Dependency chain abuse can have a significant impact as the attacker can send malicious code directly to production. Some of the well-known incidents:  

  • Amazon, Zillow, Lyft, and Slack NodeJS apps targeted by threat actors using the Dependency Confusion vulnerability. [Link] 
  • The ua-parser-js NPM library, with 9 million downloads a week, was hijacked to launch crypto miners and steal credentials. [Link] 
  • Famous Deep Learning Framework Pytorch Organization faced a dependency confusion in late 2022. [Link] 

How we address this: 

  1. We enable checksum verification and signature verification for pulled packages.
  2. We always try to use packages which have a decent download number and used by many.
  3. We regularly do “npm audit” to track any high and critical severity packages and treat them as issues which need to fix as early as possible. 

 

        4. Poisoned Pipeline Execution (PPE) 

Poisoned Pipeline Execution (PPE) risks refer to the ability of an attacker with access to source control systems - and without access to the build environment, to manipulate the build process by injecting malicious code/commands into the build pipeline configuration, essentially ‘poisoning’ the pipeline and running malicious code as part of the build process. A successful PPE attack has very significant impacts such as: 

  • Access to any secret available to the CI job, such as secrets injected as environment variables can give direct access to cloud provider and source control system. 
  • Attackers can execute malicious code on other project pipelines if they get access to the pipeline from one exposed system. 

Some well-known incidents in the news: 

  • GitHub Actions abused to mine cryptocurrency by pull requests that contained malicious code. [Link] 
  • Build Pipeline Security event which occurred in an AWS website. [Link] 

How we address this: 

  1. All CI/CD pipelines are configured through Infrastructure as Code (Terraform) and all the Terraform YAML files are passed through code scanners like detect-secrets to ensure there are so secrets in the files.
  2. All Infrastructure as Code files are examined using static analysis tools like Checkov to find potential security vulnerabilities.
  3. All pipelines are given permission based on the concept of least privilege. 

 

        5. Insufficient Pipeline Based Access Control (PBAC) 

The resources and systems available to pipeline execution nodes both inside and outside the execution environment are extensive. Adversaries exploit Insufficient PBAC (Pipeline-Based Access Controls) while executing malicious code within a pipeline to take advantage of the authorization provided to the pipeline for lateral movement inside or outside the CI/CD system. 
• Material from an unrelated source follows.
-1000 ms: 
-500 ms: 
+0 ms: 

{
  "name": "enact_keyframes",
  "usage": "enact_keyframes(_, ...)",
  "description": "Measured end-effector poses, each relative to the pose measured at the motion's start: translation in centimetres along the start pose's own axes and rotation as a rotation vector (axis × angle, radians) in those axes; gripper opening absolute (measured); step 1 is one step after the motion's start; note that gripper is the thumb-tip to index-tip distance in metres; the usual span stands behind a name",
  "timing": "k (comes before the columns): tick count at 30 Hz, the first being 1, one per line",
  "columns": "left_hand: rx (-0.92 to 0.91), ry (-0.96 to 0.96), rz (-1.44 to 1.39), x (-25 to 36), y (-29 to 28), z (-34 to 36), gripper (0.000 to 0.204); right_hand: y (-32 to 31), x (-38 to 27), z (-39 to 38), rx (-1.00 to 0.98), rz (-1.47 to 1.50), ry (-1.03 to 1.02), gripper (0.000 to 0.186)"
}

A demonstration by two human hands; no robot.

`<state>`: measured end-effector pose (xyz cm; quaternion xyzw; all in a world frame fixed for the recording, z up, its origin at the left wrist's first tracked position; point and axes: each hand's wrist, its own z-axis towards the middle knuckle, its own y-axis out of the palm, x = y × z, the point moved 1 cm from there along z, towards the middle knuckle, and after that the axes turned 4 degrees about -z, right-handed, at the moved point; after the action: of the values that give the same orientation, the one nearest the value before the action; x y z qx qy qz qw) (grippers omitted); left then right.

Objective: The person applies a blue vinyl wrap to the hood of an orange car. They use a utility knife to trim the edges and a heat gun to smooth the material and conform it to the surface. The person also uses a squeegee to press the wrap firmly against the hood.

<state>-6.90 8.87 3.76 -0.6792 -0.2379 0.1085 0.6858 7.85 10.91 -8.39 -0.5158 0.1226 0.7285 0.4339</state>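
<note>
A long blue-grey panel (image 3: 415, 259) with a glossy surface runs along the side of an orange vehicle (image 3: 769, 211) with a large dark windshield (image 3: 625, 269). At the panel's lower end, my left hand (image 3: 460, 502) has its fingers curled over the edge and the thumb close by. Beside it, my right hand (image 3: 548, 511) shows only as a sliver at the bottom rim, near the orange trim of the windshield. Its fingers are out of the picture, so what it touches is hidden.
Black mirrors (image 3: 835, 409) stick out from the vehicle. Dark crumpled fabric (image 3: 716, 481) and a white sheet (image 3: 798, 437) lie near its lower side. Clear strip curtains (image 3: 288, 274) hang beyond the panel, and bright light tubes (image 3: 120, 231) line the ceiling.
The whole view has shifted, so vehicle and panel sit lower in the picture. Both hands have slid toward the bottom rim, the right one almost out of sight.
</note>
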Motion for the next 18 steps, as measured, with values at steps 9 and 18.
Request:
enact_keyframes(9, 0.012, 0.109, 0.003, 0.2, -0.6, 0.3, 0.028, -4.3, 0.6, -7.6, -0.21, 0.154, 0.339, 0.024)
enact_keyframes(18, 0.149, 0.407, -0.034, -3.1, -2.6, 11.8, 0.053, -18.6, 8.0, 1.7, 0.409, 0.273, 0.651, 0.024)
Pipelines are the beating heart of the CI/CD pipelines. PBAC is a term which refers to the context in which each pipeline and each step within that pipeline is running. PBAC includes controls relating to numerous elements having to do with the pipeline execution environment:  

  •  Access within the pipeline execution environment: code, secrets, environment variables, and other pipelines.  
  • Permissions to the underlying host and other pipeline nodes.